━━━━━ GIVEN DATA ━━━━━

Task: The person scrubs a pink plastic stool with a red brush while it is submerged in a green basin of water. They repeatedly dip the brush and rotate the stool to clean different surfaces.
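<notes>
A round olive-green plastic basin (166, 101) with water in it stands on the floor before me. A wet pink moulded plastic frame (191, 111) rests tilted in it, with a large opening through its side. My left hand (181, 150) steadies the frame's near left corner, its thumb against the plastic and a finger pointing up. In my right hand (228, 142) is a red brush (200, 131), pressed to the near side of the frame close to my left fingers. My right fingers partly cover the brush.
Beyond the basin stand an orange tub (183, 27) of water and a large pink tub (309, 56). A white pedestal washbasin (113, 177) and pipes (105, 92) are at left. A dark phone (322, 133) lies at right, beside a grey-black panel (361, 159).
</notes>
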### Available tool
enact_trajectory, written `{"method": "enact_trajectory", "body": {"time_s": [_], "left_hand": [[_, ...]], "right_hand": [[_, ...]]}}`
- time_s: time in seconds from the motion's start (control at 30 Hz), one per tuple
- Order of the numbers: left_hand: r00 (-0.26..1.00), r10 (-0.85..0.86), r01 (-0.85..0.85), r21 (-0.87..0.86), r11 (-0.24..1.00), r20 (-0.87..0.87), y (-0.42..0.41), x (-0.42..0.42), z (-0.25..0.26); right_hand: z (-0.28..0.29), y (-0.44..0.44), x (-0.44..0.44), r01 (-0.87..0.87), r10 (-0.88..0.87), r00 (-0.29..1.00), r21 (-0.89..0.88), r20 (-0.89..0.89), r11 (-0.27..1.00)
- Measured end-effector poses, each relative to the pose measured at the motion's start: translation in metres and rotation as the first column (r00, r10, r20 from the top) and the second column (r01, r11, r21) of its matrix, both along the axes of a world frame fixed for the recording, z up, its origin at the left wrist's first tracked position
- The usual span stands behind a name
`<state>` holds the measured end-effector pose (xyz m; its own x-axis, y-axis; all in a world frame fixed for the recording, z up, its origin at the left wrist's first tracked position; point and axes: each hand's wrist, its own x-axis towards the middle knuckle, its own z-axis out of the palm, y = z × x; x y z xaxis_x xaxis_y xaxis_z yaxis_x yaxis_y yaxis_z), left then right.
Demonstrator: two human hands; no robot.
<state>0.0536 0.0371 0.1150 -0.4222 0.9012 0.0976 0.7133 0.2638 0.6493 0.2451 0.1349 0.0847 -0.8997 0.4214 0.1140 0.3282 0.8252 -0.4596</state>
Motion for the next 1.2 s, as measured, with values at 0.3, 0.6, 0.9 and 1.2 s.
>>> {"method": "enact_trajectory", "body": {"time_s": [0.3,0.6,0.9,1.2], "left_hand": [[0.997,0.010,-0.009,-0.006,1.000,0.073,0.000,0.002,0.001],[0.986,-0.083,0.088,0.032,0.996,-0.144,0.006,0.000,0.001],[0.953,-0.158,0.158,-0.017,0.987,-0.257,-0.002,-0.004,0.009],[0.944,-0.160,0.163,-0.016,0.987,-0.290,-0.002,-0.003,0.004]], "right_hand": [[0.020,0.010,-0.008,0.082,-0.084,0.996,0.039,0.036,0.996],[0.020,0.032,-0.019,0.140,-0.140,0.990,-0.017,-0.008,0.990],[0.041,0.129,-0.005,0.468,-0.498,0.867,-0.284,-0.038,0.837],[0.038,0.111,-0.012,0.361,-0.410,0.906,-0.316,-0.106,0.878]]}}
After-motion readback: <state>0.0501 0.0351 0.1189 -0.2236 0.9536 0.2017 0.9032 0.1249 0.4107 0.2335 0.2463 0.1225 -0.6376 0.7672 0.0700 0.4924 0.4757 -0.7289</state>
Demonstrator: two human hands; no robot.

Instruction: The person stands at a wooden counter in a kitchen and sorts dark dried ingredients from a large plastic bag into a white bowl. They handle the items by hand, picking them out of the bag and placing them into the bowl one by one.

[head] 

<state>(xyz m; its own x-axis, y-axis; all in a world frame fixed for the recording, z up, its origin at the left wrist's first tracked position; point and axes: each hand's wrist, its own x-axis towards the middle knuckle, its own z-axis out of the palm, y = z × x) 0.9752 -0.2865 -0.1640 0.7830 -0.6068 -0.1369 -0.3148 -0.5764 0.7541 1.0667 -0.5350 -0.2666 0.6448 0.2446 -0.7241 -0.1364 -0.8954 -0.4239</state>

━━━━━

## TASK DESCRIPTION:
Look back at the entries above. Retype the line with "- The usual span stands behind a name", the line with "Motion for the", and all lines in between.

## EXERCISE ANSWER:
- The usual span stands behind a name
`<state>` holds the measured end-effector pose (xyz m; its own x-axis, y-axis; all in a world frame fixed for the recording, z up, its origin at the left wrist's first tracked position; point and axes: each hand's wrist, its own x-axis towards the middle knuckle, its own z-axis out of the palm, y = z × x; x y z xaxis_x xaxis_y xaxis_z yaxis_x yaxis_y yaxis_z), left then right.
Demonstrator: two human hands; no robot.
<state>0.0536 0.0371 0.1150 -0.4222 0.9012 0.0976 0.7133 0.2638 0.6493 0.2451 0.1349 0.0847 -0.8997 0.4214 0.1140 0.3282 0.8252 -0.4596</state>
Motion for the next 1.2 s, as measured, with values at 0.3, 0.6, 0.9 and 1.2 s.

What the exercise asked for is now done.